TED session 2: Human Systems

This was a classic session!

First Matt Ridley, giving a tour de force talk on how ideas have sex... the process is exchange, which is probably what cause homo sapiens to displace the neanderthals and what distinguishes us from tool-using animals. When we trade (which we've been doing for 100,000 years) we make room for specialisation, and thus we create a 'collective brain', which knows how to make everything - no one person knows how to make anything from beginning to end, but as a collective we can make things no individual understands. Brilliant.

Second, and the perfect complement, is Steven Johnson, author of upcoming book 'Where Good Ideas Come From'. Coffee shops were fundamental for the Enlightenment because the thinkers switched from alcohol all day (depressant) to tea and coffee (stimulant) and sobered up! Ideas are networks: most are mashups from previous ideas. They are very rarely single moments of inspiration - more common is the 'slow hunch'. Open systems are vital because chance favours the connected mind. Outstanding.

Next was Chris Wild, self-proclaimed 'retronaut'. A charmingly British (ie reserved, self-deprecating and wryly amusing) presentation contains one really big reframe: instead of looking back at the past (dark and boring and behind us) why not conceive of time like light radiating out from the sun, an expanding sphere, so that we look out at the time scape, and the further out we go, the earlier we are looking. Wild shows some photographic 'wormholes' from the retroscope, though I am not convinced the thing actually exists yet - only resource on the web appears to be this.

Fourth up is legendary game designer Peter Molyneaux. Books, films, TV - 'Rubbish!" he says, not one to mince his words, "because they don't include me." He demos a game which is controlled by Kinect (so no control device, just natural gesture and voice), includes an AI avatar of an 11 year old boy called Milo, and lets the player develop a relationship with Milo, eventually becoming his invisible friend, holding real conversations with this cloud-based AI brain, which will learn from all players simultaneously. Amazing, yet rather spooky to me. Not scheduled for release yet, this will doubtless be the shape of computer entertainment to come. But what's the point?
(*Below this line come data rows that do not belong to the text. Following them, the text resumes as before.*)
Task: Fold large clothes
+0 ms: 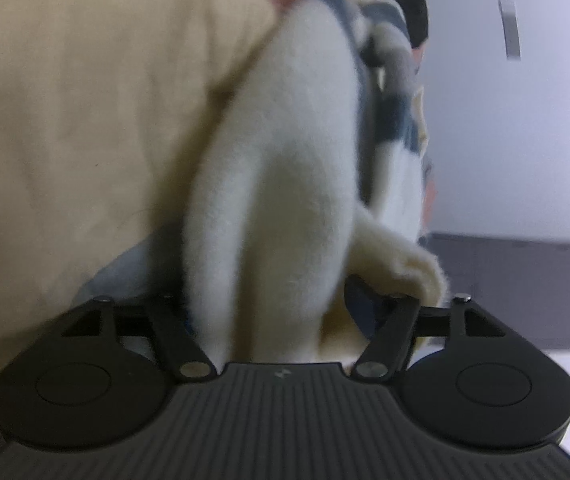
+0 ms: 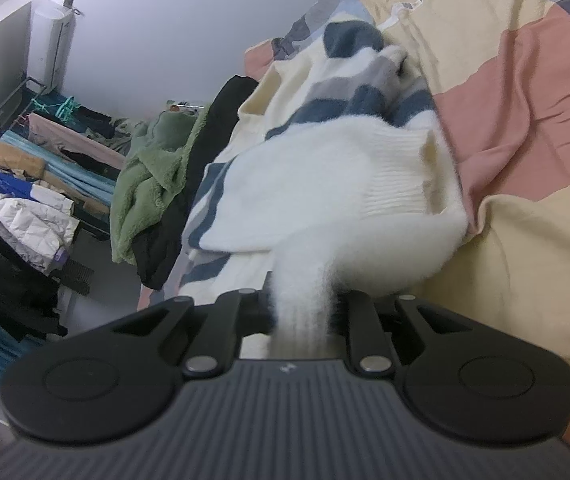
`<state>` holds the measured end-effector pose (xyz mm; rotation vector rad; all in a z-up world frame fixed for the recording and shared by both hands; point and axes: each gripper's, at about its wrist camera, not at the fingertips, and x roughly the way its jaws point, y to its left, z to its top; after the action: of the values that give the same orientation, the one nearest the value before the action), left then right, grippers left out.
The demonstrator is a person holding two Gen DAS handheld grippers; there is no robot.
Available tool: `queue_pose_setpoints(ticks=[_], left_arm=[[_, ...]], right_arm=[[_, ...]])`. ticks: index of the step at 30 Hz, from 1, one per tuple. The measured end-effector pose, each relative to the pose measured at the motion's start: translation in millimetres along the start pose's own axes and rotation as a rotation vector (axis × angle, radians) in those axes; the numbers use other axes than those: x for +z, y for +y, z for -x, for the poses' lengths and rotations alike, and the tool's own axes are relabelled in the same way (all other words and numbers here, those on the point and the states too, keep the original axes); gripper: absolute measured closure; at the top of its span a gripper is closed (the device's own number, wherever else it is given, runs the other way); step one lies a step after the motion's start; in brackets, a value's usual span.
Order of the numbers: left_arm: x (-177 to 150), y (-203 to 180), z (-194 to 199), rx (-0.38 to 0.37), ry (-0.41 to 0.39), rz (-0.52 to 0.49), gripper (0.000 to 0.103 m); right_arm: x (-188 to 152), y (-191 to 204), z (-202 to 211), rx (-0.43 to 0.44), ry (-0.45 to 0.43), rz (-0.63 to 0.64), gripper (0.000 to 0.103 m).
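Left wrist view is blurred, and a thick fold of the white sweater (image 1: 277,184) fills the gap of the left tongs (image 1: 281,320), hiding their tips, so I cannot tell how firmly they close on it. The right tongs (image 2: 303,308) are clamped on a narrow strip of the same sweater (image 2: 325,184), fuzzy white with blue and grey stripes, bunched on the bed (image 2: 525,92). The bed's edge is close, with a green fleece (image 2: 153,176) and a cluttered rack (image 2: 25,184) beyond it.

both the left gripper (image 1: 269,312) and right gripper (image 2: 303,308) were matte black, with ribbed housings, round side discs, silver pivot screws and a small white logo.
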<state>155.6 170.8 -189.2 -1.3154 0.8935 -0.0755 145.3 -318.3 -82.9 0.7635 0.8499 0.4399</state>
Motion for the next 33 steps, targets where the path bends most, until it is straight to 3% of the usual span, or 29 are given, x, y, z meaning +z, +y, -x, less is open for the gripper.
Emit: queue_pose_setpoints(ticks=[1,2,3,6,11,14,16,26,30,33], left_arm=[[-6,-4,4,0.001,0.005,-0.044,0.065],[-10,-8,8,-0.014,0.002,-0.06,0.069],[-12,-10,12,-0.028,-0.007,-0.064,0.08],[-21,-11,35,-0.108,-0.046,-0.064,0.087],[-37,-23,80,-0.287,-0.068,-0.135,0.089],[-44,-31,101,-0.352,-0.053,-0.164,0.089],[-54,-35,120,-0.381,-0.055,-0.189,0.089],[-103,-72,204,-0.479,-0.056,-0.327,0.088],[-95,-93,206,-0.489,-0.085,-0.391,0.085],[-74,-110,187,-0.446,-0.098,-0.416,0.083]], right_arm=[[0,0,0,0.003,-0.006,-0.001,0.084],[1,0,0,0.01,-0.011,-0.001,0.083],[0,-1,1,0.016,-0.015,-0.004,0.083],[-4,4,14,0.096,-0.031,0.008,0.084],[-9,12,48,0.272,-0.104,0.015,0.086],[-8,11,71,0.386,-0.151,-0.022,0.086],[-8,17,83,0.412,-0.159,-0.002,0.086],[-8,67,161,0.454,-0.202,0.176,0.086],[3,75,164,0.434,-0.231,0.152,0.085],[20,81,145,0.349,-0.247,0.143,0.085]])
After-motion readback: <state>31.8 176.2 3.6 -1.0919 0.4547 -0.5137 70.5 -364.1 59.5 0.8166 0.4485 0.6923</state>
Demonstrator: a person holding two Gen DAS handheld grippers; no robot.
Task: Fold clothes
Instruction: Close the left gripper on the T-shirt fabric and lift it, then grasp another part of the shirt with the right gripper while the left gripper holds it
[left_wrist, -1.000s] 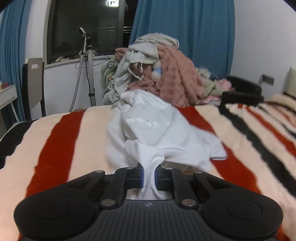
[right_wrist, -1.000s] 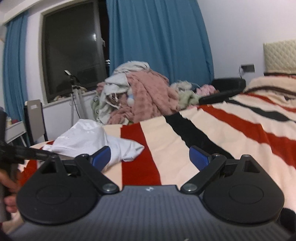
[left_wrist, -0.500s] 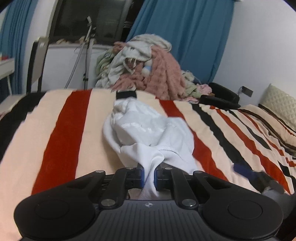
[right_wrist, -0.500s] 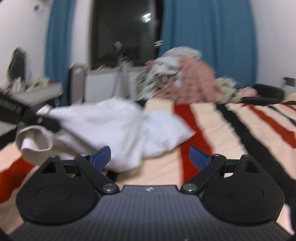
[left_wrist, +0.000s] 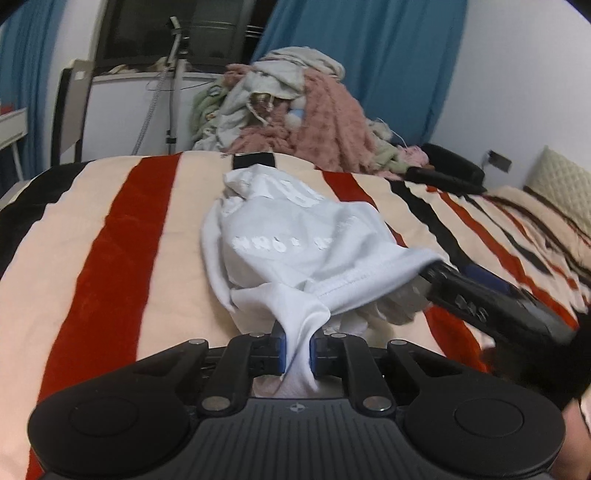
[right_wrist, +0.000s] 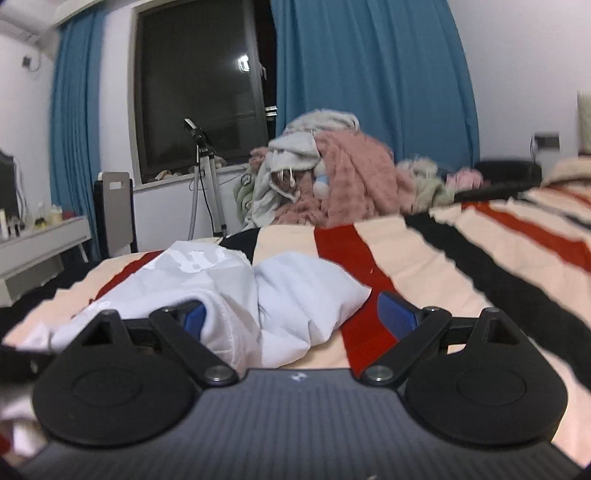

Finally, joyfully, we had Annie Lennox. I saw her on Later a while back and thought her voice had gone - but it so hasn't! She lit the whole theatre up with her radiant energy. Her face is so beautifully animated it's mesmerising, and she is so clearly completely expressed in her song when you see her in the flesh. And the voice... powerful, pitch perfect, many-faceted, leaping from falsetto to alto in a trice, it was a visceral thrill to be in the room when she cut loose on classics like You Have Placed A Chill In My Heart, Love Is A Stranger and of course Sweet Dreams Are Made Of This. What a treat!

Time to reflect on a fine first day, with a  top class TED-U session this morning (seems like a week ago now) which starred the wonderful Lee Hotz, talking in near-poetry about the team drilling ice cores in deep Antarctica, a hurdy-gurdy tour de force by Basque-domiciled Caroline Phillips, and a brilliant talk on risk management by Ron Dembo: if the risk is deterministic (it's probably going to happen, you just don't know when) then you execute action; if it's stochastic (any outcome is possible) then you hedge - so GM scrapping its electric car was dumb, as was Bush not sending the National Guard to New Orleans, both of which would have been wise hedges, where the cost of being wrong is moderate if you go for the hedge and massive if you don't. Then we had for the first time a TED-U partners session, where TED sponsors got the chance to pitch a talk (not a sales pitch) under the same rules as TED-U. Results were fair - Gasche Joost was excellent on gender tech, Giles Corbett faschinating on mobile futures, and Nick Allen convincing on the need for behaviour change now to avert climate disaster (new technology will not arrive in time). An experiment worth repeating I think.